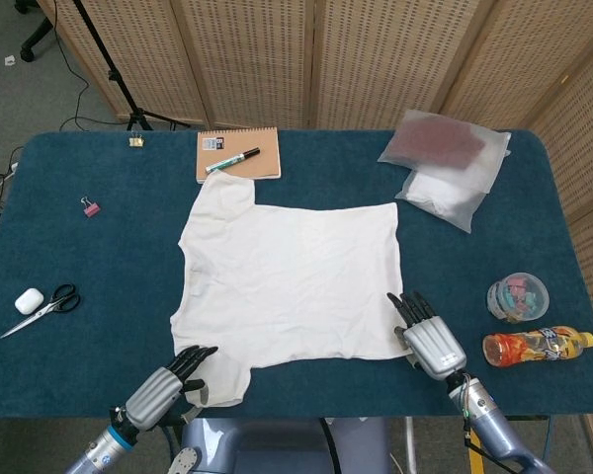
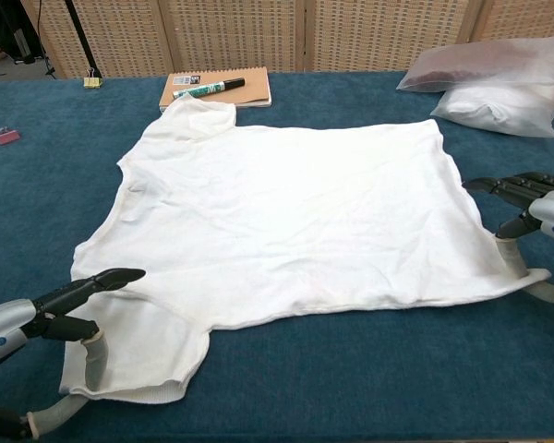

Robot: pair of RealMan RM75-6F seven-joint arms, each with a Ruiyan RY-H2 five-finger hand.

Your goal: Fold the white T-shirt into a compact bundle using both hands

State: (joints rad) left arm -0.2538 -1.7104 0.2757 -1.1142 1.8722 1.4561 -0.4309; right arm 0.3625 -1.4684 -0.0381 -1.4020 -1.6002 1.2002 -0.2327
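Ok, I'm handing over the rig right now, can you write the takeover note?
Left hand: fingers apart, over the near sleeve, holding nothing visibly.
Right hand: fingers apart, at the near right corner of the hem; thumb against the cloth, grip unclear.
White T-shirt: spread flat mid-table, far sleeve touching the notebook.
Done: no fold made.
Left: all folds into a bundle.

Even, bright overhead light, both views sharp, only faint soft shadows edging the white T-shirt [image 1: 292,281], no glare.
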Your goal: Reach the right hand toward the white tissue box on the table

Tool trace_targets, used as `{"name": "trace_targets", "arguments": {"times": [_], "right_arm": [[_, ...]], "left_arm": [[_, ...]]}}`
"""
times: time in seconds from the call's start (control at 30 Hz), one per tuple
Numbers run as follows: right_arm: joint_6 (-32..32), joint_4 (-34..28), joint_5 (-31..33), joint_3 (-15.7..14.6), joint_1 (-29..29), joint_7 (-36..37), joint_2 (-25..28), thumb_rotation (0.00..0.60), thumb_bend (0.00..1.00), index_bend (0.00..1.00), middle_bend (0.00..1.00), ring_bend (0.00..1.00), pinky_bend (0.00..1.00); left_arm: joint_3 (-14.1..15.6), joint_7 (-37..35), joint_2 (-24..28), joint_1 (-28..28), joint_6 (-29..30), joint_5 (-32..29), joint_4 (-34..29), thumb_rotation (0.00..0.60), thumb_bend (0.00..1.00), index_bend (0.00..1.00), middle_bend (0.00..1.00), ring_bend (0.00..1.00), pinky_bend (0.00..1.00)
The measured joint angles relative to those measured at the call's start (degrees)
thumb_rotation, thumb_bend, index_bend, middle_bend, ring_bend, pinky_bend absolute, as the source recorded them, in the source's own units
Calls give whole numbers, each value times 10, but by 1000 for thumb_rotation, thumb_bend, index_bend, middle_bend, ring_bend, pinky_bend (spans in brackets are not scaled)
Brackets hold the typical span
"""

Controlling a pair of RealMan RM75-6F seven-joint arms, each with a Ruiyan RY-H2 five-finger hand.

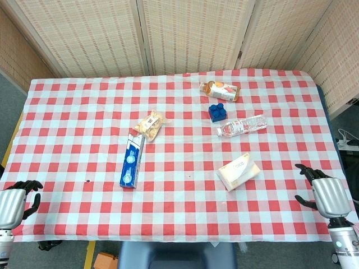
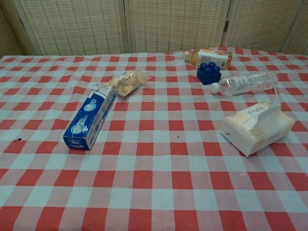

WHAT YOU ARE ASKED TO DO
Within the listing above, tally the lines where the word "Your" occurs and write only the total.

ANSWER BELOW
2